居心地の悪い世界だった。いつも、どこか遠くへ行きたいと思っていた。それでも逃げずに頑張って来たんだ。
戻りたいよ…
梅子は私の頭を優しく撫でて、慈しむように見つめている。
ねぇ梅子…ちゃん…私、信じてもいいの?
でも、どうして助けてくれるの?
私は梅子に問いかけた。
「そんなの決まってるよ、佳純ちゃんは私の大切な人だから」
え?どういうこと?私、梅子ちゃんと前にどこかで…?
「…ごめんね佳純ちゃん、それは言えないの」
梅子は短い眉を下げて、すまなそうな顔をする。
──パン、パン!
突如、短い発砲音が二度、部屋に響いた。
音が先か、梅子の演舞が先か…
梅子は、若草色の帯に差していた扇子を素早く広げて華麗に舞った。それによって生まれた風に、弾丸は勢いをなくして床にカラコロンと転がった。
「ちっ」
隙を狙っていたのだろう。敗北を認めたかのよう見えた紳士だったが、密かに梅子に銃口を向けていたのだ。

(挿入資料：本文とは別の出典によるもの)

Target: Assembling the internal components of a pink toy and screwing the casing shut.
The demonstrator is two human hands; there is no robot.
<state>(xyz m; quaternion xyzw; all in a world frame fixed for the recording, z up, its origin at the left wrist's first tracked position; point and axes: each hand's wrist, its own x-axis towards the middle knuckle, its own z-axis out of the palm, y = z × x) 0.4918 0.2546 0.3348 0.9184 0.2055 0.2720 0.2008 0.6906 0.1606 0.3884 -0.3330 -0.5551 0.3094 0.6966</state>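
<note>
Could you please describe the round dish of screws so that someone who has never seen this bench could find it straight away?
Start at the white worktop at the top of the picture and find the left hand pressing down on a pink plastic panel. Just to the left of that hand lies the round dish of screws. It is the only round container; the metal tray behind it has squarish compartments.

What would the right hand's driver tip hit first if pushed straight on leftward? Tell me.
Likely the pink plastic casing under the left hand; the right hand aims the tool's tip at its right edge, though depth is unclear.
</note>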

「なぁに、あと四発当てればいいんだろう?銀の弾ならまだあるんだ…」
紳士はそう言って体勢を低くしたかと思うと、瞬時にズボンの裾をめくって新たな銃を取り出した。そして迷うことなく梅子に向かって発砲する。
だが、梅子はいとも簡単に銃弾を弾き飛ばした。
「くそ!」
紳士は両膝をついて項垂れた。
紳士に向かって、梅子は静かに語った。
「マリアンナはあんたの元に戻りたくないって言ってる。部屋の窓から身投げしたのも、あんたから逃れたくてのこと。諦めなさい」
梅子の言葉に、紳士は悲痛の表情を浮かべる。
「そんな…マリアンナ…」
紳士は寝かせられているマリアンナ人形に向かって手を伸ばす。
梅子は紳士の元へ歩み寄り、閉じた扇子で紳士の手の甲を叩いた。すると次の瞬間、紳士は白い鳩へと姿を変えた。
部屋の小さな窓からは、薄っすらとオレンジ色の明かりがさしていた。
梅子はその窓を開けて、鳩を外へと逃がしてやった。
「心配ない。十分もすれば元の体に戻るはず…」
私が唖然としていると、梅子は「どう、凄いでしょ?」とにっこり笑った。